The Work & Pensions Select Committee has called on the Government to proceed urgently with designing a successor to the European Social Fund to ensure there is there is no gap between existing and new funding streams when the UK leaves the EU. This fund currently provides the UK with £500 million per year to fund programmes that deliver employment and skills support to people poorly served or neglected by mainstream provision, such as disabled people, offenders and prison leavers, the long-term unemployed and people with multiple barriers to work.

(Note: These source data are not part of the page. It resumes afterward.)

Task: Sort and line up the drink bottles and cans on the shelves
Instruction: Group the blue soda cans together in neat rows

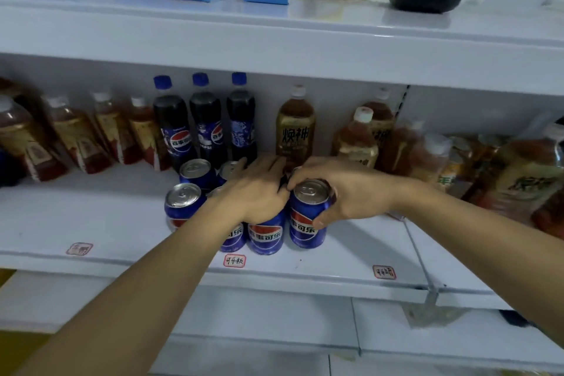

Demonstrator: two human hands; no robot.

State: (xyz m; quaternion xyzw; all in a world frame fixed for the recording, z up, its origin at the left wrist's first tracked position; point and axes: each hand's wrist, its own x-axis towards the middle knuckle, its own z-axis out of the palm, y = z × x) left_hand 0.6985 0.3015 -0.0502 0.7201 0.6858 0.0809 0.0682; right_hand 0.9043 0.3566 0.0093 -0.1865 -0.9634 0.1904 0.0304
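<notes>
Item: blue cola cans on the middle shelf (91,223), grouped just in front of the three cola bottles (201,122). Our right hand (351,192) wraps the rightmost can (306,217) round its upper wall, thumb low on the label. Our left hand (259,192) lies over the neighbouring can (265,235), fingers fairly straight, pressing rather than gripping. We judge the cans rigid, smooth, moderately heavy if full; best held mid-wall. Tea bottles (294,128) stand right of the cola bottles.
</notes>
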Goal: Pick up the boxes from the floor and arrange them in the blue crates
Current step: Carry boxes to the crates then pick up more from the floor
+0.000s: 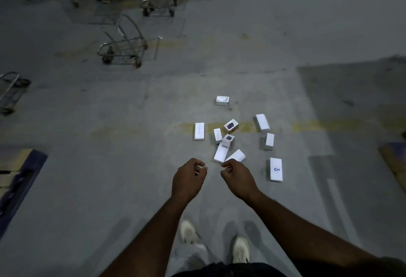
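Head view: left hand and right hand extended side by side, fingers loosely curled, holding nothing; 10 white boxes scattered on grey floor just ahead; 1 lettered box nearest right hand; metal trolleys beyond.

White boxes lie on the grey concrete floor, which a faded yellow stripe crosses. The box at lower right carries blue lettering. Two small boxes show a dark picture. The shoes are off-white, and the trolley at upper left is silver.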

While the Chancellor of the Exchequer announced in 2016 that Government would continue to fund existing ESF programmes scheduled to finish after Brexit, and the Government has committed to a UK Shared Prosperity Fund (UKSPF), which will serve a similar purpose to the existing European Structural and Investment Funds (of which ESF is one), detailed design proposals have not been forthcoming. While the Government has said it plans to hold a public consultation on the future of the ESF later this year, it has yet to commit to a timeframe.
In the Committee’s report on the Fund, published on 4 April, it pushes the Government to come up with a detailed design of a successor to “guarantee certainty for providers and communities and avoid a potentially disastrous interruption in funding” following Brexit.

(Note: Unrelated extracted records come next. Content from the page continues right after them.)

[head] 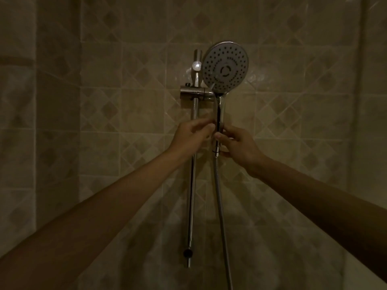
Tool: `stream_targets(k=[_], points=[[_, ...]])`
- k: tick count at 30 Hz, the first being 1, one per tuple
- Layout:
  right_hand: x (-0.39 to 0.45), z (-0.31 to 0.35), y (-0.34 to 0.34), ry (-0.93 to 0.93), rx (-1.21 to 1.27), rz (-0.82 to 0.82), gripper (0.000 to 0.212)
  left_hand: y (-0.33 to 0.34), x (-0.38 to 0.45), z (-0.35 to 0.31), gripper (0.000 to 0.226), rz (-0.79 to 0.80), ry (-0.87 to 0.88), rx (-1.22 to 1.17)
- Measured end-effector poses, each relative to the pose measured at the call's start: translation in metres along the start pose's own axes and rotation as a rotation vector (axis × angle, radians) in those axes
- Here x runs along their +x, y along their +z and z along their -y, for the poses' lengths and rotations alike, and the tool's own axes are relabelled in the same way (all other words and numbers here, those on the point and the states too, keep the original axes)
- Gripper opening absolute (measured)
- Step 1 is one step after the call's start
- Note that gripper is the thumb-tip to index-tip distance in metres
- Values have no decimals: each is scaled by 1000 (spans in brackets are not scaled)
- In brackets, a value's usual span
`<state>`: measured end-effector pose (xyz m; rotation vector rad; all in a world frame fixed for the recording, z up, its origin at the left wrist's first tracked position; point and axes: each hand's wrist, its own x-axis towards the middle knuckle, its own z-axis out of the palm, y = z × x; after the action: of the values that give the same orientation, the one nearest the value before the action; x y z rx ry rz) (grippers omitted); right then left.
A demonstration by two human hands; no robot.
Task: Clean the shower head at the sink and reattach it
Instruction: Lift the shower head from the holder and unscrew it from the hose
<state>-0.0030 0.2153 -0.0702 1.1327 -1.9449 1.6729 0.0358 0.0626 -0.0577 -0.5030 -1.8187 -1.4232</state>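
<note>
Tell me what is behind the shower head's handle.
Behind the shower head handle: tiled wall. The right hand grips it, covering its lower part; left hand touches it.

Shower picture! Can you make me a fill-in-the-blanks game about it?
1. The shower head sits in a holder on the metal ____.
2. Both hands reach for the shower head's ____.
3. The hose hangs ____ from the handle.
4. The wall behind is covered in ____.

Missing words: rail; handle; down; tiles.
</note>
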Motion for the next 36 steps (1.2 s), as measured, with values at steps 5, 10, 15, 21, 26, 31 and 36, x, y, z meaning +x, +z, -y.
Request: stream_targets(k=[5,10,15,21,26,31,36], points=[[-19,-9,7,20,-56,21,29,8,-19,8,9,28,-72,-29],[-42,-21,13,30,-12,26,38,8,-47,20,13,72,-135,-92],[-78,-44,22,106,47,-30,47,4,-83,32,19,111,-249,-179],[-130,-74,37,143,11,39,22,4,-128,55,15,72,-365,-291],[-170,-103,45,279,-6,125,20,0,-157,75,19,38,-456,-306],[-196,-122,54,368,100,207,24,-3,-179,97,18,95,-509,-327],[-226,-141,68,406,89,152,21,0,-205,122,17,168,-553,-352]])
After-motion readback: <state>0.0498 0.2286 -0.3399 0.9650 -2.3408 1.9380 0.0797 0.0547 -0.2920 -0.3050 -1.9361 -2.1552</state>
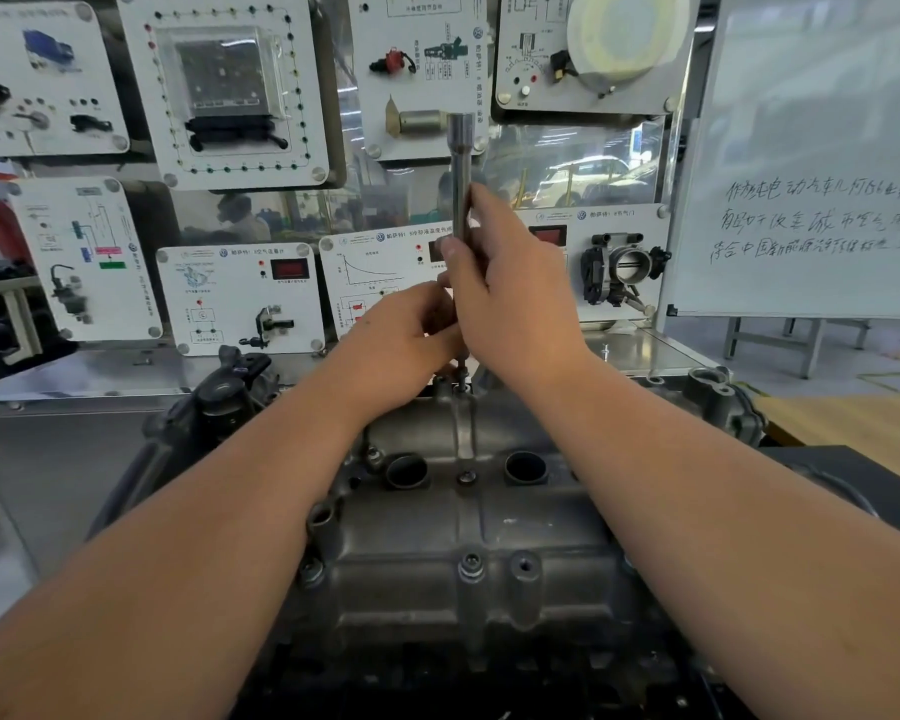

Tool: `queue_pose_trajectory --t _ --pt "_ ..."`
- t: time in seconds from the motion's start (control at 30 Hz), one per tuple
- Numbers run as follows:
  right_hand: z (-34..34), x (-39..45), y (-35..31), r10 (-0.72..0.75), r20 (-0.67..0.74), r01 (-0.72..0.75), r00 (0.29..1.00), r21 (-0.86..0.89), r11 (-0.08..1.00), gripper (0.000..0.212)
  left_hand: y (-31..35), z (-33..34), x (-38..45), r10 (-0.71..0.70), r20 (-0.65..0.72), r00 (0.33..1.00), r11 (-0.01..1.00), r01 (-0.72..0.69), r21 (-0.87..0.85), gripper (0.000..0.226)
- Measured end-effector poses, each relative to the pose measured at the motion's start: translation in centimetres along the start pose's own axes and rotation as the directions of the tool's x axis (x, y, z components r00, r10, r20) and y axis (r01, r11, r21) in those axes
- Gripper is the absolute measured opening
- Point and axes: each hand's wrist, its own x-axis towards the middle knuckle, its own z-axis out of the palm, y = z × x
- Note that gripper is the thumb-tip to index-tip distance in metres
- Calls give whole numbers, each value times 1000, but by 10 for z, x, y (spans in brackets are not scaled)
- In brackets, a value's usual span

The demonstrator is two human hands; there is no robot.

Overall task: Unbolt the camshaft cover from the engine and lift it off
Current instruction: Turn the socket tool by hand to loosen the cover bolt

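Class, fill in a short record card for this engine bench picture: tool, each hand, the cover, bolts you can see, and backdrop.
tool: long socket extension, held upright over the far edge of the camshaft cover
right hand: grips the extension's shaft
left hand: curled round the extension's lower end
cover: seated on the engine
bolts: one near the front edge, one between the two round wells
backdrop: training panels and a whiteboard with handwriting
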Motion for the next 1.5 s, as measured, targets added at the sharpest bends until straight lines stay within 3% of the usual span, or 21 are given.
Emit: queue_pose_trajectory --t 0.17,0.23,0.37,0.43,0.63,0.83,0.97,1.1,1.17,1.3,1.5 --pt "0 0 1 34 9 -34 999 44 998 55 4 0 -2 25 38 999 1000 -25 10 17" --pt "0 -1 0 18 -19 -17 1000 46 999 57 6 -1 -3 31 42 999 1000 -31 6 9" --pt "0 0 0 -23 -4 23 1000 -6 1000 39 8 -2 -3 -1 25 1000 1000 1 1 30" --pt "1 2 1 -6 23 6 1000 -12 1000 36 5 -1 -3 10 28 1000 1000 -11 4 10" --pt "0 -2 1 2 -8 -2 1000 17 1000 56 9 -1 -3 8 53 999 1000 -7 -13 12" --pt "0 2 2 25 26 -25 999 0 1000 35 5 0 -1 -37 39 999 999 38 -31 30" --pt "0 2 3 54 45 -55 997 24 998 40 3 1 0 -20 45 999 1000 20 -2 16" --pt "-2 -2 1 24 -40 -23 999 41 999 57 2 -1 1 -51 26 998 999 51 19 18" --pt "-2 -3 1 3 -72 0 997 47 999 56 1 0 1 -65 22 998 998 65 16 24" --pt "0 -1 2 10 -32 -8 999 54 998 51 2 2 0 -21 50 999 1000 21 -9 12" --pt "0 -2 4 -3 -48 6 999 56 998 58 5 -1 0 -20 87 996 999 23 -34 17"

It also highlights out several areas where it believes a successor must better the European Social Fund, stating that retaining a separate budget within the UK Shared Prosperity Fund (UKSPF) to support disadvantaged communities and groups is essential. It states that while the budget should remain separate it should be complementary to national provision, funding both long-term strategies for local areas and “fire-fighting” responses to local crises, and that the new fund should also remove the siloes that prevent truly wrap-around, holistic support reaching communities and individuals. It must also pare back the paperwork that accompanies the current fund.
The Committee has recommended that the detailed design of the ESF’s successor should include:
- Establishing a new arm’s length body, or creating an arrangement with an existing one, to hold the fund’s budget, dovetailing existing funding streams so programmes can meet effectively all of their participants’ needs;
- Retaining a separate fund within the UKSPF for employment support. The separate fund should focus on innovative projects that offer work opportunities and skills development to disadvantaged groups (for example, disabled people) in areas of clear economic and social need.

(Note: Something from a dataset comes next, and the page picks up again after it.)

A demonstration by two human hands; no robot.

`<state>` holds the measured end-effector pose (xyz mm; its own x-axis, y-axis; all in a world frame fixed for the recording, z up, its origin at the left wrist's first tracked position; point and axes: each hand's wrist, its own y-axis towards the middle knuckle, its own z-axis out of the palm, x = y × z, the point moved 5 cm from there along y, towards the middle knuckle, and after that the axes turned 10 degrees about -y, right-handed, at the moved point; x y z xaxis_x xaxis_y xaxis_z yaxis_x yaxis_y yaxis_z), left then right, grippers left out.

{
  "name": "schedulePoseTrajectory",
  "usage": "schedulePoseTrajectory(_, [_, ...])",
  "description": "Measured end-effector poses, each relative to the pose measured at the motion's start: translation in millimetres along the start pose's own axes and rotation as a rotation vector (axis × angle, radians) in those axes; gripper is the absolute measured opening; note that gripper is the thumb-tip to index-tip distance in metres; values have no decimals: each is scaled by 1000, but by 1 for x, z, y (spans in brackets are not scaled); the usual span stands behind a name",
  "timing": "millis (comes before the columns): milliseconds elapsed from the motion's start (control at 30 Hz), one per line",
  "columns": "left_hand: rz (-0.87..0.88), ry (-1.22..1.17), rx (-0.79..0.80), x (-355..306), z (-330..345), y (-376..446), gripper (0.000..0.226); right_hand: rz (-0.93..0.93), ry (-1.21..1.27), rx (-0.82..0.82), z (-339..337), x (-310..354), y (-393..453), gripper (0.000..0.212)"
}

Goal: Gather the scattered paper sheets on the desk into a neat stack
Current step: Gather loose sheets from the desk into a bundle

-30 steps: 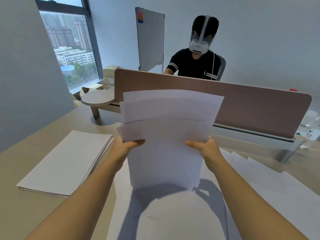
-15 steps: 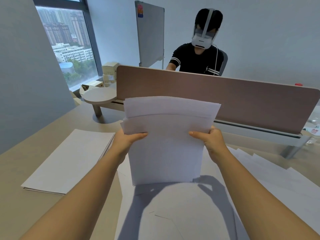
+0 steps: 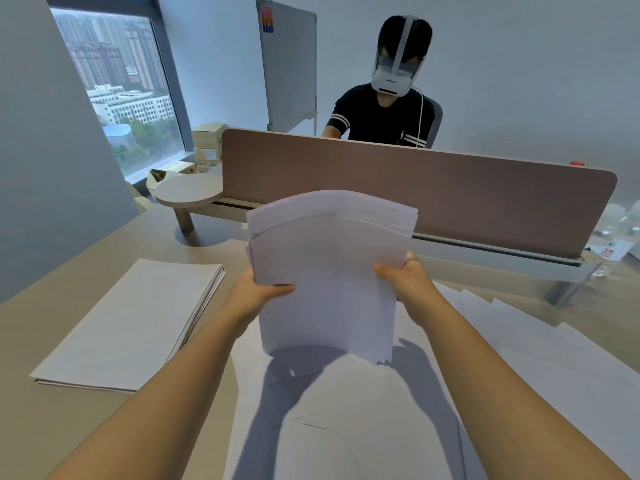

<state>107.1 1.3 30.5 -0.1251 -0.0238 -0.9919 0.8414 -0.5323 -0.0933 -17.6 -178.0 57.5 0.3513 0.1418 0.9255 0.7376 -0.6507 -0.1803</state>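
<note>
Beige desk runs under my view, up to a brown divider panel. My left hand and right hand each pinch a side edge of the bundle of sheets, which I hold upright in front of the divider, its lower edge over loose sheets lying flat on the desk. Left of the bundle lies a flat stack. Right of it, more loose sheets fan out. Behind the divider sits a person in a headset.
</note>
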Motion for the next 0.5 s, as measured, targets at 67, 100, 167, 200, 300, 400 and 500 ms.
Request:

- Ensuring flexibility of local funding mechanisms for both longer-term (with funding cycles of at least seven years, as in the current fund) and short-term programmes; and
- Reducing overall bureaucracy for providers enabling them to focus on what really matters: value for money, building understanding of “what works” in employment support, and fostering new entrants.
It believes that these features are vital to the success of a replacement fund and would also show that the Government is committed to joined-up policymaking and breaking down silos. The Committee recommends that the Department responds to its report by setting out how it will meet these objectives, with a timetable for doing so.